■ WHAT THE EXERCISE ASKS ■
Search the material below for lines containing the string "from", and copy every one you find.
◆ ◆ ◆ ◆ ◆
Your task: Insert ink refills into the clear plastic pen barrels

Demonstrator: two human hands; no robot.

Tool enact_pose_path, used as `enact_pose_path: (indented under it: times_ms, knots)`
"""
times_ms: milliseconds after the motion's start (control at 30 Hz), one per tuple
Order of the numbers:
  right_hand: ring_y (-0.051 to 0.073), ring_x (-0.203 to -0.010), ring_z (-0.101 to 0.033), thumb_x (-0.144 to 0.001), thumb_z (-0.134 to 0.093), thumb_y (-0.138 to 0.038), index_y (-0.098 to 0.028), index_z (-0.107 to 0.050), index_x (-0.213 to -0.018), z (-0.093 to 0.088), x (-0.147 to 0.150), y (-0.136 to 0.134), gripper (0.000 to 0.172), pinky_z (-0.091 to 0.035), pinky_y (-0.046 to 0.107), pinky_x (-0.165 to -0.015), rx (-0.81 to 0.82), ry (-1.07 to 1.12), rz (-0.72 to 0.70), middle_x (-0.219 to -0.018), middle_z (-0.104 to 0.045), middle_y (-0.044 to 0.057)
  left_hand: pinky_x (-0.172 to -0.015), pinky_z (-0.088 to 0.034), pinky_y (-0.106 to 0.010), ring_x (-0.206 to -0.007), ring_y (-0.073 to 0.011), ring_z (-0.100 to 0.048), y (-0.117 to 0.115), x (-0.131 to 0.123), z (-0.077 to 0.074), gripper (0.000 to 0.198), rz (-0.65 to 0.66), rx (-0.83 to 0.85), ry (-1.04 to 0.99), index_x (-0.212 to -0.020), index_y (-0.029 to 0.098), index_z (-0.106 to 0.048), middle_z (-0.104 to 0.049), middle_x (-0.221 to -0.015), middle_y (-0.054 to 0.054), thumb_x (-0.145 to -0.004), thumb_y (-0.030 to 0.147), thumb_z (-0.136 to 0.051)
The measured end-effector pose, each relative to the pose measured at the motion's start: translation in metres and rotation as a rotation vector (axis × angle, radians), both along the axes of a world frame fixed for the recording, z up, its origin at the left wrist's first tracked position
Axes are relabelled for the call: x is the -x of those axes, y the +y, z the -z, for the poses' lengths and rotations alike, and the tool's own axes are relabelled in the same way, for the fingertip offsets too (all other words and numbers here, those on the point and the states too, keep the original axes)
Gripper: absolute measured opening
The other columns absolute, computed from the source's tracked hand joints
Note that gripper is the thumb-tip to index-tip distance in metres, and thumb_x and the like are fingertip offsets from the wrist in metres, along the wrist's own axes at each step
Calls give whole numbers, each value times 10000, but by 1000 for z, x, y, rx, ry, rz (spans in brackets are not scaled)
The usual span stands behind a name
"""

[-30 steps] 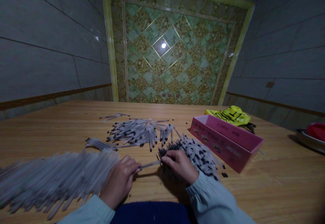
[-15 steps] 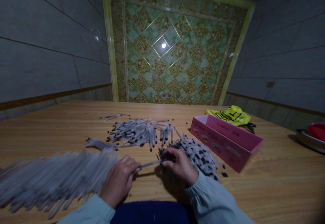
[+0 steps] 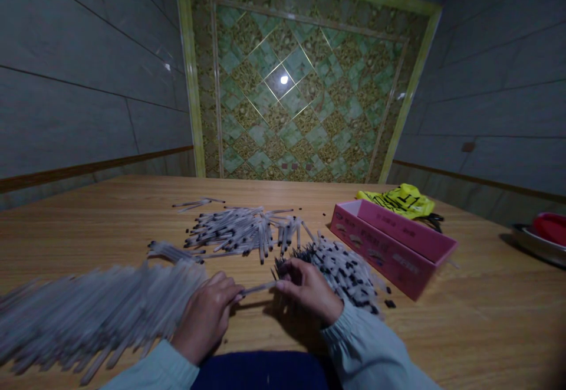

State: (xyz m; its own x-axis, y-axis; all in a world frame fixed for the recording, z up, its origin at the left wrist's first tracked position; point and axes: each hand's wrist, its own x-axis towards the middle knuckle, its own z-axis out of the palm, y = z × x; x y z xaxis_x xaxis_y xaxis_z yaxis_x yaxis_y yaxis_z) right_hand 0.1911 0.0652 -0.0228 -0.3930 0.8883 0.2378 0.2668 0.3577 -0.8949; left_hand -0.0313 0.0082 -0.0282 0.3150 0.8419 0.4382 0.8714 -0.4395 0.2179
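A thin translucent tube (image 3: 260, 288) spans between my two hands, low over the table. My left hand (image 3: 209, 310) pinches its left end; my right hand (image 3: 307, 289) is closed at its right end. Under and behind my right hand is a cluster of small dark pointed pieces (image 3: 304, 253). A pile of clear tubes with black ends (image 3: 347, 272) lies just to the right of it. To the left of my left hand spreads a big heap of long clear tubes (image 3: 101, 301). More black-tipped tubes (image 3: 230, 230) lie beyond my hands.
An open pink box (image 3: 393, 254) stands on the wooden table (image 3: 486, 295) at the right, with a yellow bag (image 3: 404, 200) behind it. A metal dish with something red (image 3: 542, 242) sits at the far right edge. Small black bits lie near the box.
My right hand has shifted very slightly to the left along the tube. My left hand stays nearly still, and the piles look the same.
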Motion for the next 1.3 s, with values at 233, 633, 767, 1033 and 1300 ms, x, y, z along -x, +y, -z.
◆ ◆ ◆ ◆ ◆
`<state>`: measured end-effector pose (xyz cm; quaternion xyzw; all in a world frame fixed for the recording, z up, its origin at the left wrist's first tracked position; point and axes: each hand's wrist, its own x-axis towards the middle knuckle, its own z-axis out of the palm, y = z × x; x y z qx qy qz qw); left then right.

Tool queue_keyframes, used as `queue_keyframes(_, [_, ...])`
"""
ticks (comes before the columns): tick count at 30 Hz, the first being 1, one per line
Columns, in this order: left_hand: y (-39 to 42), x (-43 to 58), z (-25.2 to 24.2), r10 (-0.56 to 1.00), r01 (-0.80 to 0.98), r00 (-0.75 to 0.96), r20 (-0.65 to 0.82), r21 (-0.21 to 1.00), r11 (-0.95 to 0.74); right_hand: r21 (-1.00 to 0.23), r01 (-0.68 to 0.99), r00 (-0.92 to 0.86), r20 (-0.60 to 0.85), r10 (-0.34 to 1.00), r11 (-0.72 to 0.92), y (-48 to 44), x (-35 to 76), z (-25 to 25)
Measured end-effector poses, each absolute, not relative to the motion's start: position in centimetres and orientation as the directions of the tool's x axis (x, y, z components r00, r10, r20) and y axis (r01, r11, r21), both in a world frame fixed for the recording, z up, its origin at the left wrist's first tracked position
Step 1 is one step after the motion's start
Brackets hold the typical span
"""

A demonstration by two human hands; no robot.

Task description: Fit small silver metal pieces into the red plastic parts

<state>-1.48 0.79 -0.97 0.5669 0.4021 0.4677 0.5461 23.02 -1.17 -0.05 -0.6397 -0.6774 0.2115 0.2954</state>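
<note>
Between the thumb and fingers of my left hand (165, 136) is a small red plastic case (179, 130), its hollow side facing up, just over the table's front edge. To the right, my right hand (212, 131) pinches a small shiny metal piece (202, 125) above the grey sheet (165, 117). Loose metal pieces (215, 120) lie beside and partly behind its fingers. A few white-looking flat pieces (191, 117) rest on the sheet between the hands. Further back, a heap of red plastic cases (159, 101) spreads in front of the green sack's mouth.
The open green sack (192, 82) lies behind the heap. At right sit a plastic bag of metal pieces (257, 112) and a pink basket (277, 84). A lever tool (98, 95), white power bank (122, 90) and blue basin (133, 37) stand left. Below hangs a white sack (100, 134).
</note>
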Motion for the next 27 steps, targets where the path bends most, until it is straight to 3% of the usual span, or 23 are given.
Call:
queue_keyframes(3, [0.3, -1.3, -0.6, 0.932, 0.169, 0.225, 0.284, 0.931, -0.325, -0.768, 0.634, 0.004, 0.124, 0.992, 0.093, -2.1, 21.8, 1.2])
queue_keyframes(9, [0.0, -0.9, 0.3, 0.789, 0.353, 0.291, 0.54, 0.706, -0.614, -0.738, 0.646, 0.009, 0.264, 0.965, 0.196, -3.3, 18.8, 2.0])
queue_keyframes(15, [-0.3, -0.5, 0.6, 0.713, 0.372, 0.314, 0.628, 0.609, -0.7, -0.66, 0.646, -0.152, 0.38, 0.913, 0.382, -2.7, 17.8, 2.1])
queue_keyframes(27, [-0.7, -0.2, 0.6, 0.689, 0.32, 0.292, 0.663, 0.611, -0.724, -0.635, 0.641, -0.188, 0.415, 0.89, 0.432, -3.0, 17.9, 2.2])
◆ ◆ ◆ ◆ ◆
■ ANSWER TO THIS EXERCISE ■
The other columns absolute, computed from the source's tracked hand joints
Note that gripper is the thumb-tip to index-tip distance in metres, and thumb_x and the like are fingertip offsets from the wrist in metres, along the wrist's own axes at each step

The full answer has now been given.